> **Assignment**
Start to finish, print the data below exactly, without the images.

> **Stored data**
—————

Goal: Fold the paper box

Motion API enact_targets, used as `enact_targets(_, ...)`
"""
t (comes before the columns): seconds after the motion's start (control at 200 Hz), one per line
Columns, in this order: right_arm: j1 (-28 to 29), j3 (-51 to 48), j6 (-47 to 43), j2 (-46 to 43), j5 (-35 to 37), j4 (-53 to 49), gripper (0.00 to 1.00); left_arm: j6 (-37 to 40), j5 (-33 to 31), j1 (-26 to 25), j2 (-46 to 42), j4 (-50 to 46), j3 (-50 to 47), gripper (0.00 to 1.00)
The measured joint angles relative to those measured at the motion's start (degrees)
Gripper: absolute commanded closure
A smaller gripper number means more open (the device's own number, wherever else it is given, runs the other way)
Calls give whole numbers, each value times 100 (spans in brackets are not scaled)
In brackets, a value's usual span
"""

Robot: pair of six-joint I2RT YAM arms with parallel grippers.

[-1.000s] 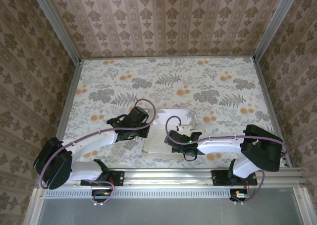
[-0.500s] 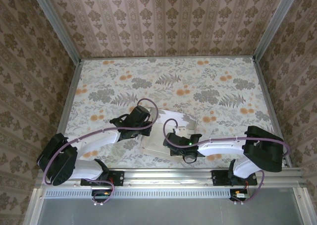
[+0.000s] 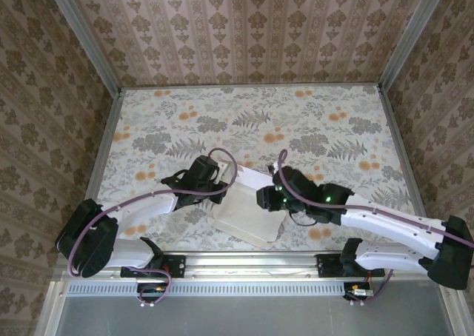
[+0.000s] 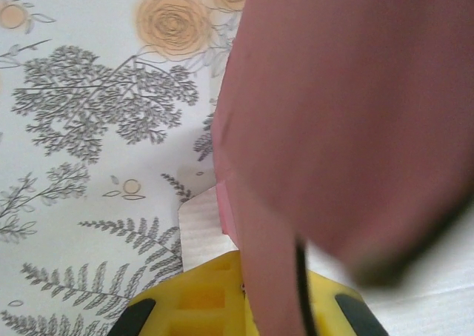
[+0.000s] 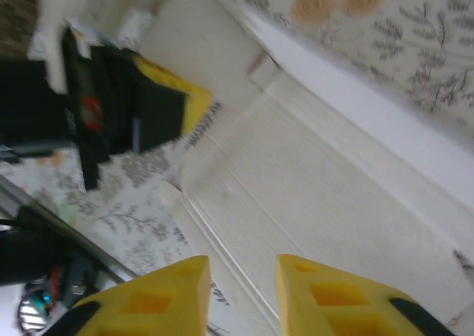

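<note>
The paper box (image 3: 248,216) lies partly folded near the table's front centre, with its whitish inner face up. My left gripper (image 3: 214,182) is shut on the box's left wall. In the left wrist view that pink wall (image 4: 348,114) rises between the yellow fingers (image 4: 200,295), and the gripper (image 4: 266,277) is clamped on it. My right gripper (image 3: 266,197) hovers over the box's right part. In the right wrist view it (image 5: 241,280) stands open above the whitish panel (image 5: 311,188) with nothing between its fingers. The left gripper (image 5: 159,103) shows at that view's upper left.
The floral tablecloth (image 3: 311,121) spreads out behind and beside the box. A metal rail (image 3: 252,262) with both arm bases runs along the near edge. Patterned walls (image 3: 252,32) enclose the back and sides.
The right gripper has opened and let go of the box. It moved up and right as its arm swung outward. The box turned slightly, and the left gripper kept its hold.
</note>
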Motion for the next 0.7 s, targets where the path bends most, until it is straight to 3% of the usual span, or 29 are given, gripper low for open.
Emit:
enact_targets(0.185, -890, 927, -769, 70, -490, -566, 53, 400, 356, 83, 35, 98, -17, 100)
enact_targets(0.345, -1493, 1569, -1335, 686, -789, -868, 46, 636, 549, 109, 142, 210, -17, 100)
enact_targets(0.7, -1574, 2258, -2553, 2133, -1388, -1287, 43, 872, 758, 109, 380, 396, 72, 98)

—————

> **The answer**
Goal: Fold the paper box

Motion API enact_targets, used as `enact_targets(_, ...)`
"""
t (comes before the columns): seconds after the motion's start (control at 200 Hz), one per line
Columns, in this order: right_arm: j1 (-28 to 29), j3 (-51 to 48), j6 (-47 to 43), j2 (-46 to 43), j5 (-35 to 37), j4 (-53 to 49), gripper (0.00 to 1.00); left_arm: j6 (-37 to 40), j5 (-33 to 31), j1 (-26 to 25), j2 (-46 to 42), j4 (-50 to 46), j3 (-50 to 47), gripper (0.00 to 1.00)
The measured joint angles relative to those measured at the motion's start (degrees)
Gripper: absolute commanded closure
A smaller gripper number means more open (the device's own number, wherever else it is given, runs the other way)
Calls give whole numbers, each value times 100 (spans in brackets are not scaled)
In brackets, a value's usual span
"""

Robot: pair of six-joint I2RT YAM arms with parallel grippers.

[-1.000s] 
[-0.500s] 
[+0.000s] 
[+0.000s] 
[+0.000s] 

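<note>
The paper box (image 3: 248,216) lies partly folded near the table's front centre, with its whitish inner face up. My left gripper (image 3: 214,182) is shut on the box's left wall. In the left wrist view that pink wall (image 4: 348,114) rises between the yellow fingers (image 4: 200,295), and the gripper (image 4: 266,277) is clamped on it. My right gripper (image 3: 266,197) hovers over the box's right part. In the right wrist view it (image 5: 241,280) stands open above the whitish panel (image 5: 311,188) with nothing between its fingers. The left gripper (image 5: 159,103) shows at that view's upper left.
The floral tablecloth (image 3: 311,121) spreads out behind and beside the box. A metal rail (image 3: 252,262) with both arm bases runs along the near edge. Patterned walls (image 3: 252,32) enclose the back and sides.
The right gripper has opened and let go of the box. It moved up and right as its arm swung outward. The box turned slightly, and the left gripper kept its hold.
</note>
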Motion for the next 0.7 s, targets where the path bends most, until it is straight to 3% of the usual span, or 29 are given, gripper low for open.
Emit:
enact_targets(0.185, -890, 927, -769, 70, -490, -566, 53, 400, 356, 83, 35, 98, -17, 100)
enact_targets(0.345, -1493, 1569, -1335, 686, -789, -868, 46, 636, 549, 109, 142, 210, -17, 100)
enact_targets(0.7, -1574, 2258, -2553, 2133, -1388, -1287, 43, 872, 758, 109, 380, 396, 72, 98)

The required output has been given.